CGI Programming Is Simple!

 

That’s a bold claim, isn’t it.

I bet you are no stranger to computer programming. Why else would you be reading this? You know that nothing about computers is simple!

And that’s precisely why I can make such a bold claim.

Why? Because, as long as you know how to write any kind of computer programs, you already know everything you need to know about writing CGI programs. Yes, everything!

   What is CGI?

 

There seems to be a lot of confusion even among experienced programmers about it. Myths abound. I am sure you have heard at least some of them.

Which is why I would like to tell you first what CGI is not.

  • It is not a programming language. That means, for example:
    • You do not have to learn Perl
    • You can use the languages you already know
    • You can use any language as long as it
      • can read input
      • can write output
      And what computer language can’t?
    • For that matter, you do not need to use a language.
  • It is not a programming style. You can use your own.
  • It is not cryptic. Perl is cryptic, all right, but see above: You don’t need to use Perl.
  • It is not for Unix gurus only. In fact, you don’t have to be any kind of guru. All you need is to know how to program. And you already know that!

NOTE: Please don’t misconstrue me. I have nothing against Perl. But from browsing the web you may get the impression you must learn it. All I’m saying is that you don’t have to. But if you want to, be my guest.

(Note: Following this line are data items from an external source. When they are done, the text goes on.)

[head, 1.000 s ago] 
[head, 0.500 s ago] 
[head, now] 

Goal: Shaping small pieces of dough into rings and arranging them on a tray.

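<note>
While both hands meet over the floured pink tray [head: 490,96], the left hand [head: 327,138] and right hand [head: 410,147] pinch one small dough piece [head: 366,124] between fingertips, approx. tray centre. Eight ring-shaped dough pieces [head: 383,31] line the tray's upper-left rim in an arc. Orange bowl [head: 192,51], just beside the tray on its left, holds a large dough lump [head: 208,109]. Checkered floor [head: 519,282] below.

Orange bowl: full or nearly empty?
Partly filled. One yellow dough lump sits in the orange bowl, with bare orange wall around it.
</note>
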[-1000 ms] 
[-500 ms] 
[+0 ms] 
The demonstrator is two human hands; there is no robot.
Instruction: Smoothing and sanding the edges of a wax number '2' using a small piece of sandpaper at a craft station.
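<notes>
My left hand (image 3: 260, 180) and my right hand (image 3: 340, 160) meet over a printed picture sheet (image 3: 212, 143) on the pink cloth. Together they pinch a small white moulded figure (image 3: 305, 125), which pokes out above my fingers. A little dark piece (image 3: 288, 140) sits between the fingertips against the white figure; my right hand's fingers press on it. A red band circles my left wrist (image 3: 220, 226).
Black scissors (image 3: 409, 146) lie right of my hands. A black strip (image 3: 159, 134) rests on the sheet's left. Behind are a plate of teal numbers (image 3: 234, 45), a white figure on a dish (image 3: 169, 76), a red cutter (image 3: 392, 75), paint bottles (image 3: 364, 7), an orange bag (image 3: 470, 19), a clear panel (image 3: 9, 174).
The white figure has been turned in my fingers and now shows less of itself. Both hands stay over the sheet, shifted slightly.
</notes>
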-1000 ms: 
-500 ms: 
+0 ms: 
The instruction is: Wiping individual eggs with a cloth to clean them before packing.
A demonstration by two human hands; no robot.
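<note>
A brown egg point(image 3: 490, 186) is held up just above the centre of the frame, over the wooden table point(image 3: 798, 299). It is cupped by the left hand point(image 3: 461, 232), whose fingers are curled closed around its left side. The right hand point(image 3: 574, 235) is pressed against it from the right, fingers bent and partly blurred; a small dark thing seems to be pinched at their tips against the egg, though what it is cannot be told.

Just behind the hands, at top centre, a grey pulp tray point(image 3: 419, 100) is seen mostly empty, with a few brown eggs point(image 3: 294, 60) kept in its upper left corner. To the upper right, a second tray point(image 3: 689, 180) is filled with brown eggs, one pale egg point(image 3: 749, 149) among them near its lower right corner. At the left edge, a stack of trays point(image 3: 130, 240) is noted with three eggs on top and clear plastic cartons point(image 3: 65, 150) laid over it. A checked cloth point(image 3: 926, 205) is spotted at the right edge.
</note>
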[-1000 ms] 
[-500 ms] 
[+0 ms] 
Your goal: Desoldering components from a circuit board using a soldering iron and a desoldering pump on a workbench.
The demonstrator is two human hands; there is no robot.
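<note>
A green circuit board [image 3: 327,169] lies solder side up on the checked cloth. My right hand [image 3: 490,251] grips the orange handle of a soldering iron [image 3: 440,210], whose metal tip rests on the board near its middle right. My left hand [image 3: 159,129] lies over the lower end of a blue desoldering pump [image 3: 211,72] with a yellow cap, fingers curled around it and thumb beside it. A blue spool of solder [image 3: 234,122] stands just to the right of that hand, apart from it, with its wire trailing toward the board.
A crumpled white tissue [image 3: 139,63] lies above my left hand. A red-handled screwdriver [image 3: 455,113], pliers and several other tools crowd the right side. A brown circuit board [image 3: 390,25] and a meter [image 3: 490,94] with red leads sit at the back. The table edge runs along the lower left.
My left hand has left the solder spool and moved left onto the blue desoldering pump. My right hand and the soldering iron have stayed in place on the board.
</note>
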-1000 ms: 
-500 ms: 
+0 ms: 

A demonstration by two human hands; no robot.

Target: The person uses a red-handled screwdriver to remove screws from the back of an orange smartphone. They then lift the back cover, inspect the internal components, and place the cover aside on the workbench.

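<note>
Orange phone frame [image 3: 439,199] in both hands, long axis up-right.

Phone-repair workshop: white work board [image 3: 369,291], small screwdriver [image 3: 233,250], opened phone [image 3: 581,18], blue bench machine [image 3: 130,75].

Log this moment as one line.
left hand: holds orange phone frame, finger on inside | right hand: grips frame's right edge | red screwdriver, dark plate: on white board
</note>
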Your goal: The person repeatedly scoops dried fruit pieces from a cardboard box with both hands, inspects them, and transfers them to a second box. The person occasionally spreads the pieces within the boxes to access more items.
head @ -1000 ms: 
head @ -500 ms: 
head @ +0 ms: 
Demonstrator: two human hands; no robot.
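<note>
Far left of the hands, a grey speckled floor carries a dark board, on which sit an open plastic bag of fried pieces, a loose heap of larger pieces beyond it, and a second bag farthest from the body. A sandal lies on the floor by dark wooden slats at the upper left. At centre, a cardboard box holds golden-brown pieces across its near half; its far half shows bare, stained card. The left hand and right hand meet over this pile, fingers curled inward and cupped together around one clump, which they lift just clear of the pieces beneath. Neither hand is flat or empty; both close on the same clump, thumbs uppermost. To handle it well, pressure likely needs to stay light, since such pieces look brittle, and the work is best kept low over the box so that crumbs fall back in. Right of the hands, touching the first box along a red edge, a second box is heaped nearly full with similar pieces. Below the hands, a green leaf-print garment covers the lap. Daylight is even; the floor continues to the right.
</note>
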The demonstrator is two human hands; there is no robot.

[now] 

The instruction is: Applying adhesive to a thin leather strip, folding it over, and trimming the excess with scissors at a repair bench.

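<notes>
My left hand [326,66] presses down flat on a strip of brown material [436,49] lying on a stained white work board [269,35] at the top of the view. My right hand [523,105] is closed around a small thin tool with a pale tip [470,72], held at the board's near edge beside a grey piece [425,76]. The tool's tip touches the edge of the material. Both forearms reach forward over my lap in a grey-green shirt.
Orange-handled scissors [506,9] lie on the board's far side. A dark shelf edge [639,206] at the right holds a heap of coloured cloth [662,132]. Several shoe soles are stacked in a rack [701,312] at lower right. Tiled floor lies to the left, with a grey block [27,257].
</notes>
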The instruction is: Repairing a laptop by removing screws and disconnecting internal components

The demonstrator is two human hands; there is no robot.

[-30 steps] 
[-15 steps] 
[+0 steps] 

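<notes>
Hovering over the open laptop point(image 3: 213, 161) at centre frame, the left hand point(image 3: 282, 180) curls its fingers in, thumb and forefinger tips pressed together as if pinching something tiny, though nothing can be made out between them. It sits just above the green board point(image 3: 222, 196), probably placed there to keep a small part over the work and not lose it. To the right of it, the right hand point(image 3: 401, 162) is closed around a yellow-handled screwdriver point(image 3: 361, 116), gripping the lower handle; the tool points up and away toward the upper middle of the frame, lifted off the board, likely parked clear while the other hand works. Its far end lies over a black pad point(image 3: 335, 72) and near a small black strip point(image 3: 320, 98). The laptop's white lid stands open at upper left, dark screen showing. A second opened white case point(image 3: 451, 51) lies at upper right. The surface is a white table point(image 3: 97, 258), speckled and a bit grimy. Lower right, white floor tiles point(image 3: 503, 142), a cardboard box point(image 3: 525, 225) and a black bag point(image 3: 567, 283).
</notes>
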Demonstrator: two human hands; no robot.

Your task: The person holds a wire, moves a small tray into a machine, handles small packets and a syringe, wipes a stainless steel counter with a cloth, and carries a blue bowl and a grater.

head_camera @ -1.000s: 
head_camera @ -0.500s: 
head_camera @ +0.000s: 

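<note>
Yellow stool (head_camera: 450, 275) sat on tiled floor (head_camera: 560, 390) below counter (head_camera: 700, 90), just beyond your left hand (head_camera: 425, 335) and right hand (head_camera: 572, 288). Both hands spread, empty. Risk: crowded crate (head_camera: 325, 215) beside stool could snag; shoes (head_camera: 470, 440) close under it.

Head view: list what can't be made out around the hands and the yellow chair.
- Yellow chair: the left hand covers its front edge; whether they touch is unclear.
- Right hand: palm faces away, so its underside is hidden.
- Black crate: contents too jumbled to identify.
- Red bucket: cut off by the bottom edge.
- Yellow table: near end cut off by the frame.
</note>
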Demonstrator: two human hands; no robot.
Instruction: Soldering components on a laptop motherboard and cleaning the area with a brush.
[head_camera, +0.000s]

ANOTHER NOTE: If you don’t know anything about programming, you need to learn that first. But you can still continue reading.

   All right, already!
   What is it?

 

Quite simply, CGI stands for Common Gateway Interface. That’s a fancy term for something we all know as Application Programming Interface. So, CGI is the API for the web server.

The web server, of course, is the software that sends web pages to web browsers. Technically, web browsers should be called web clients, and people who use them should be called web browsers. But no need to get technical here.

   What does a server do?

 

Essentially, it waits. Unless the site is very busy, of course.

What does it wait for? For a client, I mean browser, to ask for a file. The file can be an HTML document, or a graphic, or just about any kind of file.

Once the server receives the request, it does three things:

  • It sends a line of plain text which explains what kind of file is being sent, i.e. HTML, or GIF, or whatever else.
  • It sends out a blank line.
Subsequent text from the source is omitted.